Coded Bias: Q&A with film maker Shalini Kantayya
Re-watch this meetup:
Technology is not neutral. Instead, it is a reflection of our cultural and political beliefs, which includes prejudices, inequalities and racism. It is therefore important to ask questions about who is in control. And what influence does this have on the inclusiveness of the (digital) public domain?
In today’s world, AI systems are used to decide who gets hired, the quality of medical treatment we receive, and whether we become a suspect in a police investigation. While these tools show great promise, they can also harm vulnerable and marginalized people, and threaten civil rights. Unchecked, unregulated and, at times, unwanted, AI systems can amplify racism, sexism, ableism, and other forms of discrimination.

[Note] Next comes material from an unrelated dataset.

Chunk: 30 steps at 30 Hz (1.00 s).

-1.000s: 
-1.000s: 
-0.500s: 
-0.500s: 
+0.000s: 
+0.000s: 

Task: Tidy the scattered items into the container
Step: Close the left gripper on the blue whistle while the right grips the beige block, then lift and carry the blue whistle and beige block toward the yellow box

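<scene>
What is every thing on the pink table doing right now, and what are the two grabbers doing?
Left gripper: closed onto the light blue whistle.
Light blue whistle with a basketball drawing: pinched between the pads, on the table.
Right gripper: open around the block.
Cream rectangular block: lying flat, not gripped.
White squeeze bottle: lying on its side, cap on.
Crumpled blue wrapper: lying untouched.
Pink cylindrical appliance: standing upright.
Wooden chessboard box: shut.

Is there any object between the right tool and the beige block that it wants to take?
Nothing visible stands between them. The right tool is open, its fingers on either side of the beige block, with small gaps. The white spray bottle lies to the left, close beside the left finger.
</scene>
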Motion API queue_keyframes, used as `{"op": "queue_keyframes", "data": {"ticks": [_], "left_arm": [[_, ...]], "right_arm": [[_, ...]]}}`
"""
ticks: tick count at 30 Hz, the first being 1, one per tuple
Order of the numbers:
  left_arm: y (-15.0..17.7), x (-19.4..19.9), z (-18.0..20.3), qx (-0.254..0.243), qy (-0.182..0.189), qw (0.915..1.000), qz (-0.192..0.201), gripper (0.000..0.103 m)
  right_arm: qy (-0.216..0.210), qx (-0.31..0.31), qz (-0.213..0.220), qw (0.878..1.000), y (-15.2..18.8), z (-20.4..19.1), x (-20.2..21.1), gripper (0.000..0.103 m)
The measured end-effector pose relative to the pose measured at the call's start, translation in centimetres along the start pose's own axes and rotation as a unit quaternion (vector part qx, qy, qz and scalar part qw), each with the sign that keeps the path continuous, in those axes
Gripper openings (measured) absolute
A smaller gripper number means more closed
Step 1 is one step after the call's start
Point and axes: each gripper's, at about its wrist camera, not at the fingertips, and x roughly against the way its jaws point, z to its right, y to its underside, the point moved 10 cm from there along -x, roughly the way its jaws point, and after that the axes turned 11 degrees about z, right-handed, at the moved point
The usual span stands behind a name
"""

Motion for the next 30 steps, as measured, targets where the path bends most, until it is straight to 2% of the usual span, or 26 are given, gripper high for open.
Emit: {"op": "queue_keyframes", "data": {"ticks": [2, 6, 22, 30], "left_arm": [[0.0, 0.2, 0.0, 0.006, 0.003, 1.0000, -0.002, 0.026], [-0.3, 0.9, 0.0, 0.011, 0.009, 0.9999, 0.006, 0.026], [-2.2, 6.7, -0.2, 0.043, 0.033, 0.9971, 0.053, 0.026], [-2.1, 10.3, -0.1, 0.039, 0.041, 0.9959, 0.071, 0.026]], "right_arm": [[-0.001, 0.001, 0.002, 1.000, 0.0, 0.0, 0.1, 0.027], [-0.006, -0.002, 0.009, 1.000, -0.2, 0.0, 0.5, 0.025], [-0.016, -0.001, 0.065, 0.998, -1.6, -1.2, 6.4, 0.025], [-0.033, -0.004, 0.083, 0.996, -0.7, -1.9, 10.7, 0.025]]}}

> Read more: The Algorithmic Justice League
Waag is hosting the screening of the film Coded Bias, to be viewed through Cinesend from 15 to 22 October. Coded Bias highlights the stories of people who have been impacted by harmful technology and shows pioneering women sounding the alarm about the threats posed by artificial intelligence to civil rights. Central to the documentary is the story of Joy Buolamwini, researcher at MIT, who discovered that most facial recognition technologies do not respond to her face due to the colour of her skin. Coded Bias premiered at the Sundance Film Festival in January 2020.
About Coded Bias
Synposis: 'Modern society sits at the intersection of two crucial questions: what does it mean when artificial intelligence increasingly governs our liberties? And what are the consequences for the people AI is biased against? When MIT Media Lab researcher Joy Buolamwini discovers that most facial-recognition software does not accurately identify darker-skinned faces and the faces of women, she delves into an investigation of widespread bias in algorithms. As it turns out, artificial intelligence is not neutral, and women are leading the charge to ensure our civil rights are protected.'
Biased algorithms are a concrete and alarming example of exclusion, facilitated by technology. The screening of Coded Bias allows us to continue the conversation about ethics in AI, and to reflect on the role of AI in our future. From 15 to 22 October, attendees will be able to view the Coded Bias documentary through Cinesend. The link to the film will be sent to you after registration. Then, during our public program on Thursday 22 October, we will discuss ethics in AI with the film maker, Shalini Kantayya. After a short introduction of the film, Waag’s director Marleen Stikker will enter into conversation with Kantayya. After this, she will moderate the Q&A with the audience. We would love to hear from you too! What do you think about our (digital) society? What can we do to protect our civil rights?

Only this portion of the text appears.